In the fall of 1953, my mother was asked to speak during a memorial service at the Greenwich public library for local soldiers who’d died fighting in World War II. The library was dedicating a plaque in their honor. Mom’s brother, John Campbell Moore, and a cousin had died overseas. Mom had known most of the boys whose names were inscribed on the memorial because they had been her brother’s classmates at the Edgewood School in Greenwich and then at St. Paul’s. She told me that twelve soldiers were killed from his class. My uncle Johnny died on November 26, 1943, while riding on the British troopship Rohna, which had been hit by a glide bomb, a new weapon the Germans had developed. The ship had been overloaded with troops and quickly sunk in the Mediterranean Sea north of Algeria.

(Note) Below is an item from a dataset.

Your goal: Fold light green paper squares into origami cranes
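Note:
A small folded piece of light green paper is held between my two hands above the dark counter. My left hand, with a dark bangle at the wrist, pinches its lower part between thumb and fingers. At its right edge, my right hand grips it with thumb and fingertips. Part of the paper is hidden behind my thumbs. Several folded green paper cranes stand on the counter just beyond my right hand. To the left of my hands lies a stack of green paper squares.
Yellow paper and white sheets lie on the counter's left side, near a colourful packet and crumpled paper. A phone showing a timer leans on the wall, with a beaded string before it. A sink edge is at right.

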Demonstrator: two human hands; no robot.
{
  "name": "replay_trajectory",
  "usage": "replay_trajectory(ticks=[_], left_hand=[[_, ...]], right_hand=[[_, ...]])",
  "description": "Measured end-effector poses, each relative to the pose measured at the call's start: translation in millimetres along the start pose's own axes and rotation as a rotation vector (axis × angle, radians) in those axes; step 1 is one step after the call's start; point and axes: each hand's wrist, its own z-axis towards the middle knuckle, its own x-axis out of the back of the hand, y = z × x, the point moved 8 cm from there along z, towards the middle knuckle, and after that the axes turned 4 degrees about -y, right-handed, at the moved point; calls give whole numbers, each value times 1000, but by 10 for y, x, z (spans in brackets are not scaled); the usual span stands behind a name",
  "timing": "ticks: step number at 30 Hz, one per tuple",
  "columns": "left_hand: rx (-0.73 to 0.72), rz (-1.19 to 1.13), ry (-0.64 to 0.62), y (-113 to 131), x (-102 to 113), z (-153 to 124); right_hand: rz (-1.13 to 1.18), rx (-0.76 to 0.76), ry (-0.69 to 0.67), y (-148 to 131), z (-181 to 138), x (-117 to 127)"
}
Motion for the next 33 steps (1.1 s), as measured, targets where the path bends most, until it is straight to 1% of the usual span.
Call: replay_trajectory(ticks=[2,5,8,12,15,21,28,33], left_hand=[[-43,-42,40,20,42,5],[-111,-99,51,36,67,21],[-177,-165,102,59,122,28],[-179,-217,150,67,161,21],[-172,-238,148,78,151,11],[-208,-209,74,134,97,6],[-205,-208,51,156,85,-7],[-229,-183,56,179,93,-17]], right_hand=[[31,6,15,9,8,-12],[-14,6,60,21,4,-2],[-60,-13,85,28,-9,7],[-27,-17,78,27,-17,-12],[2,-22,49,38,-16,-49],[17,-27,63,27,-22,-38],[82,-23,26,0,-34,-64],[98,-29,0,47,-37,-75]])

His death devastated my grandparents. Grandfather Moore never recovered from the shock of his only son’s death. He’d been hard on Johnny because my grandfather had been a tough businessman and adventure seeker, and he had wanted his son to grow up to be like him. Instead, Johnny had been a poet and gentle soul. I was told my grandfather died five years later, haunted by regrets.

In an emotional speech at the library, my mother eulogized Johnny and his classmates. Afterward she was approached by two women who asked if they could call on her and my dad privately in their Greenwich home.

When Mom asked them why, the women said they were on a mission—a dramatic one—to radically change the world. Mom invited them over. She was completely unaware of how that chance meeting was about to change her life and all our lives forever.